Git sparse checkout

Hi there,

Is there a way to do a git sparse checkout? We have a monorepo repository and I want to build just one directory of it without downloading the whole repo

Hey @chomey! :wave:

Unfortunately, we don’t have that functionality at the moment, but it’s a really great suggestion! I’m going to pass this as a feature request to our Product team :slightly_smiling_face:

Alternatively, I think you may be able to prototype it with an agent pre-checkout hook in bash, by blowing away any checkout cache that exists, doing a new bare checkout, running the git sparse-checkout commands, and then letting the default agent checkout run its course.

Hope this helps!

Cheers!

@paula thank you for your quick response!

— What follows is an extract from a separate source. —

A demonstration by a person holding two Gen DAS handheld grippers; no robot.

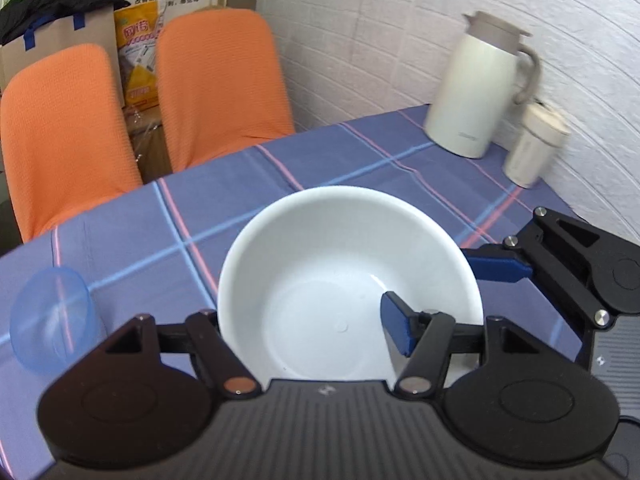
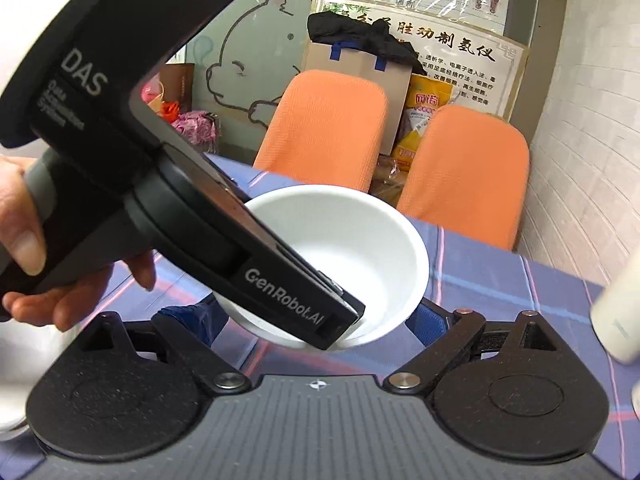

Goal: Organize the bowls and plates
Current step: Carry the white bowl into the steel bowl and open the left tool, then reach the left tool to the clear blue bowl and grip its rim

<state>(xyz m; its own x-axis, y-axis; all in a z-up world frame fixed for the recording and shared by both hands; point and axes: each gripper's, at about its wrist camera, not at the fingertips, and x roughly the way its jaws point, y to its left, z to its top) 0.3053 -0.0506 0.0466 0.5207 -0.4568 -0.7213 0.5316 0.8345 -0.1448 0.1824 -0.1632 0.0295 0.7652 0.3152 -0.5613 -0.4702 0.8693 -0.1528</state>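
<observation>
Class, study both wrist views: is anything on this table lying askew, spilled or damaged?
One thing: the clear blue cup seems to lie on its side on the checked tablecloth, left of the white bowl. No spill or damage shows; the white jug stands upright.

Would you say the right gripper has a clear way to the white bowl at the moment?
Probably not cleanly: the left gripper sits inside the white bowl, crossing in front of the right gripper, which leaves mostly the bowl's right rim free.
</observation>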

We had a few questions (@chomey and I work together):

  1. Do I simply place the pre-checkout hook under .buildkite/hooks in my infrastructure repository?
  2. How does the pre-checkout hook run before the git clone command? Our issue is that we’re running out of disk space during git clone (133gb repo, about 500mb is relevant to the build), and don’t want to provision a large disk for irrelevant build data (and it will slow down our git clone command on the machine).

We mainly want to translate this to run on the buildkite build agent instead of the git clone:

git clone --depth 1 --filter=blob:none --sparse git@github.com:MYOrg/huge-repo/relevant-folder
cd huge-repo
git sparse-checkout set relevant-folder

Any clarity you could give us would be much appreciated!

Thanks!

Hey @tmendez! :wave:

Thanks for the detailed information! That’s a really interesting use case! :hugs:

So, what I think you could do is something like this:

  1. Customize your agent(s) using the attribute of git-clone-flag, and in it you set the commands: --depth 1 --filter=blob:none --sparse.

  2. The second line is not necessary because the agent is already on the repo directory. So, that leaves us to the sparse-checkout command. In here, you should create a pre-checkout agent hook. Each agent installer comes with a hooks directory containing a set of sample hooks. You can find the location of your agent hooks directory in your platform’s installation documentation. To get started with agent hooks copy the relevant example script and remove the .sample file extension.

Something to have into consideration is that you should have a particular agent(s) for this pipeline, setting a queue. Otherwise, you would have this configuration across all your agents (unless is something you want to do).

Hope this helps!

Cheers!

Hi @paula, thanks for getting back to us.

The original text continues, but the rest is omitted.